Follow these steps when this email is open:

  • Click Reply all toward the top right of the window.Reply All button
  • If you do not wish to receive a copy of your reply, remove yourself from the Cc field.Adjusting the Cc field to remove yourself as a copied recipient
  • Type your message.
  • To add an attachment, click on Attach and select the file.Attach
  • Click Send.Send button
  • It's recommended that you delete all emails you received and the email you sent as soon as possible.

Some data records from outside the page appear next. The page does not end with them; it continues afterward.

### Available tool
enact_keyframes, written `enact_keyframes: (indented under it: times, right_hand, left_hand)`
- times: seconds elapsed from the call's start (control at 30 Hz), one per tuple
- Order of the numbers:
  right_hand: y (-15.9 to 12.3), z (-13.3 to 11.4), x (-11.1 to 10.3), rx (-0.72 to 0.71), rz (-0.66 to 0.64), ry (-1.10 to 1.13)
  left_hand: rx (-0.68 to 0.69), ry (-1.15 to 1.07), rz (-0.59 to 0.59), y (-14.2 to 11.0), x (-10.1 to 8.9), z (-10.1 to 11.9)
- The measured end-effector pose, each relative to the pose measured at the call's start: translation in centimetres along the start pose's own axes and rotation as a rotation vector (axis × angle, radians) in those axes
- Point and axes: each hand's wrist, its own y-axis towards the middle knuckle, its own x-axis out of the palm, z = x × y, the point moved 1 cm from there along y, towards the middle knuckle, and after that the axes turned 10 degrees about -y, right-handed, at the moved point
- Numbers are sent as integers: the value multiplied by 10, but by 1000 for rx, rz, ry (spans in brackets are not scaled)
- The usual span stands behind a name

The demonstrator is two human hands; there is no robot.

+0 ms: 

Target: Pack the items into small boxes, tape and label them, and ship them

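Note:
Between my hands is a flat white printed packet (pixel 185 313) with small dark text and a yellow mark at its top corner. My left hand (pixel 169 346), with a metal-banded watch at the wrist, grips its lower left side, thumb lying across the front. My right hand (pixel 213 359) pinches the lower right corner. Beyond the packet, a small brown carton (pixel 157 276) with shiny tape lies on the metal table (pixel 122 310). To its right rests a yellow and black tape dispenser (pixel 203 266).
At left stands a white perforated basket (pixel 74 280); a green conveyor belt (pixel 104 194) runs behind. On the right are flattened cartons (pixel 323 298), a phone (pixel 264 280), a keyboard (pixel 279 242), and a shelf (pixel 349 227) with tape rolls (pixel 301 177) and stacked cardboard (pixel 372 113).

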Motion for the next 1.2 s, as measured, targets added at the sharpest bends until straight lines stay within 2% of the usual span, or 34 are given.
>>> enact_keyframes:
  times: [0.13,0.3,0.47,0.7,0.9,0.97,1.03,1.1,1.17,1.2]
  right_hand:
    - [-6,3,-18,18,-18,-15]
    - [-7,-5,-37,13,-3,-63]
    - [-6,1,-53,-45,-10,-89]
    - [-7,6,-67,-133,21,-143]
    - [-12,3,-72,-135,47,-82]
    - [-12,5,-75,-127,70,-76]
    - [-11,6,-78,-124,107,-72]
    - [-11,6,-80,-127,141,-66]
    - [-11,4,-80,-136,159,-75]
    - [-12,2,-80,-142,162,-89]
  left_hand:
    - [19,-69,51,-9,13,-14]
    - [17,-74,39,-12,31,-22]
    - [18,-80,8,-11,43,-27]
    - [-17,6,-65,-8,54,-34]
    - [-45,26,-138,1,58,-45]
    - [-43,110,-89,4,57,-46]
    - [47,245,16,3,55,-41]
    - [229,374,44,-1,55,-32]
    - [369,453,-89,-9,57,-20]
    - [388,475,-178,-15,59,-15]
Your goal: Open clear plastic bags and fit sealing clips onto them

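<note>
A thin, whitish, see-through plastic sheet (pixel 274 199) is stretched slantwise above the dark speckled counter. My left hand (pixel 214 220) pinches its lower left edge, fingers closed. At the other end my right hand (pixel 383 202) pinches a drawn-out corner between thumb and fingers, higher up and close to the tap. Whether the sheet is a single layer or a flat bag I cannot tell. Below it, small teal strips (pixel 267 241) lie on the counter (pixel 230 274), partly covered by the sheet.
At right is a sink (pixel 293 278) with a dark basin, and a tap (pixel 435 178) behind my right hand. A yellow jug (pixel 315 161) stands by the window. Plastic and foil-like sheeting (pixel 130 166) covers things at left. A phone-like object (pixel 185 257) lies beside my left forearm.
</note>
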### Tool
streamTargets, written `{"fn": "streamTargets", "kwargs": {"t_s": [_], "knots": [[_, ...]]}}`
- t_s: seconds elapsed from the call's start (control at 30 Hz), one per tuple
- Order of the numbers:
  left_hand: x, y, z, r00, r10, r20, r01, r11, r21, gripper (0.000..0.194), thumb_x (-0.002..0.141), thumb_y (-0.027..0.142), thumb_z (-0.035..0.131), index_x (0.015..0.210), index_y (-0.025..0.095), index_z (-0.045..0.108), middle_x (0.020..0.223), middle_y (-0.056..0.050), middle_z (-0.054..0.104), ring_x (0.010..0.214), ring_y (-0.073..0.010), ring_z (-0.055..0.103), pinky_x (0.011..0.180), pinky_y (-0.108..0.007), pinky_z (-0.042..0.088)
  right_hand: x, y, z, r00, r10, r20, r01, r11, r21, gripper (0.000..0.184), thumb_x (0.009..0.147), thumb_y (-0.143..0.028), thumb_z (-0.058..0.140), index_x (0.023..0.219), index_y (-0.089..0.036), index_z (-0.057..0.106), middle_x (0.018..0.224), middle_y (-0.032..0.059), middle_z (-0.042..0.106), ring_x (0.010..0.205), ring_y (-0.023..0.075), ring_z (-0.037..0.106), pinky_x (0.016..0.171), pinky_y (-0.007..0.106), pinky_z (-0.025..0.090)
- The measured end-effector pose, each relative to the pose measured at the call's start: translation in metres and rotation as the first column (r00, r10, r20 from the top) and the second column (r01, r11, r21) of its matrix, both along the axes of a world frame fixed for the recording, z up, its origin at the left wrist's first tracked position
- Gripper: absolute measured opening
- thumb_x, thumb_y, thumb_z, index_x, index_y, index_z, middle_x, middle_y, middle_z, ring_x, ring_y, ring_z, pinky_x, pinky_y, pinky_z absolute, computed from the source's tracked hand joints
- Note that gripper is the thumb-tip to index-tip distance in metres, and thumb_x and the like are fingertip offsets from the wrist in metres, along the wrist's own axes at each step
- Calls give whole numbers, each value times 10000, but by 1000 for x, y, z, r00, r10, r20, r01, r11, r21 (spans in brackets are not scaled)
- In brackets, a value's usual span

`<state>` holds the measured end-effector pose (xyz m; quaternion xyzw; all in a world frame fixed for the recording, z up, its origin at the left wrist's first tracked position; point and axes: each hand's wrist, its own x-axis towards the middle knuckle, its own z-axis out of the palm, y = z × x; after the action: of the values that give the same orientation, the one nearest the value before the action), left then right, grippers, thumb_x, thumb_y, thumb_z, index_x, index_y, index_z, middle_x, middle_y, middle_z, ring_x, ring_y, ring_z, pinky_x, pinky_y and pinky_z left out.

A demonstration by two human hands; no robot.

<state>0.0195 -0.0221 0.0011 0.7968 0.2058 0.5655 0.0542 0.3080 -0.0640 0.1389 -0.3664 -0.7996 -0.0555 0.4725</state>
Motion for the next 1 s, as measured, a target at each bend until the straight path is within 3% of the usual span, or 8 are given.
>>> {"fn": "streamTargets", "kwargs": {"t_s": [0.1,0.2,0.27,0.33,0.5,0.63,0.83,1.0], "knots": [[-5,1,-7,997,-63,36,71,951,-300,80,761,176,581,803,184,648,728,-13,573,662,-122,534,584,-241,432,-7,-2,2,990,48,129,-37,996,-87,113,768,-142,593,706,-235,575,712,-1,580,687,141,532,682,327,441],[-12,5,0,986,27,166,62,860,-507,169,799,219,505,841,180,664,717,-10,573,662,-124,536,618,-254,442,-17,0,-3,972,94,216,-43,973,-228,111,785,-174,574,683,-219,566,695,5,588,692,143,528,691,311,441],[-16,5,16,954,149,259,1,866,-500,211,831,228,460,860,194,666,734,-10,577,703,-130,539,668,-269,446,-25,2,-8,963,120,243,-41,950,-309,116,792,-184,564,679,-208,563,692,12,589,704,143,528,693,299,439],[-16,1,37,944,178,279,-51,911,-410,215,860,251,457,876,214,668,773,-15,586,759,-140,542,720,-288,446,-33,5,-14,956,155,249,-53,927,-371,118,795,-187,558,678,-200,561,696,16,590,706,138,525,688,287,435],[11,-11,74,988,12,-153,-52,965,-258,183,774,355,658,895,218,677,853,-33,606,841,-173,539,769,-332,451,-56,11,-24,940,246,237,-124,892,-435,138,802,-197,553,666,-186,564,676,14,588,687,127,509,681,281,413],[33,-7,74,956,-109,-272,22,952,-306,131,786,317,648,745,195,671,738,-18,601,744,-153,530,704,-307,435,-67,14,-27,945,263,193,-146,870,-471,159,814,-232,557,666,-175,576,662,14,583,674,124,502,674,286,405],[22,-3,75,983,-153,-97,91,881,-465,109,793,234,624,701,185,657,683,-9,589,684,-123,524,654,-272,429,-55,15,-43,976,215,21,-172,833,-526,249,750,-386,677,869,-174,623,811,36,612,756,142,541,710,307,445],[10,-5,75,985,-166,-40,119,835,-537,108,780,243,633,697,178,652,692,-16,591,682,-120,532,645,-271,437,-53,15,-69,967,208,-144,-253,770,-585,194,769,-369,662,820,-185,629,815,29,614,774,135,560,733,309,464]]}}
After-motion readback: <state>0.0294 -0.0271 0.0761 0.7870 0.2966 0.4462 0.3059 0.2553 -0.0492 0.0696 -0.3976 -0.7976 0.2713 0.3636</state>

Be sure to empty your trash.
  • Be sure to store any documents with sensitive information securely.
- End of Instructions for Recipient -

 

Step 2 - Accessing the Information

When you get a response with the sensitive information you requested, simply log in to your Tufts email to access it.

Log in to your Tufts email and open the message to access the information and/or any included attachments.

Sample response email

 

Step 3 - Handling the Information Appropriately

Once you have the information, you will need to use, share, and/or store it securely.

  • Use a secure method to provide the information to the office at Tufts that needs the information.
  • Consider whether you need to retain the information. Unless you have a continuing need for the information or unless your office is the primary record keeper, it is better not to keep a copy. If you need to keep a copy, be sure to store the information securely in a manner that is appropriate for the type of information. Do NOT use email to store the information. If the information includes Sensitive Personal Information (SPI), e.g. a Social Security number, a driver’s license number, or a bank account number, storing it on a laptop that is not whole disc encrypted is prohibited by government regulation.
  • For more information, visit the Tufts Technology Services Data Security and Privacy page.

Step 4 - Securely Deleting the Emails

The email that you sent and the email that you receive should be deleted as soon as possible. For information on how to do this, see the page on Securely Deleting Email.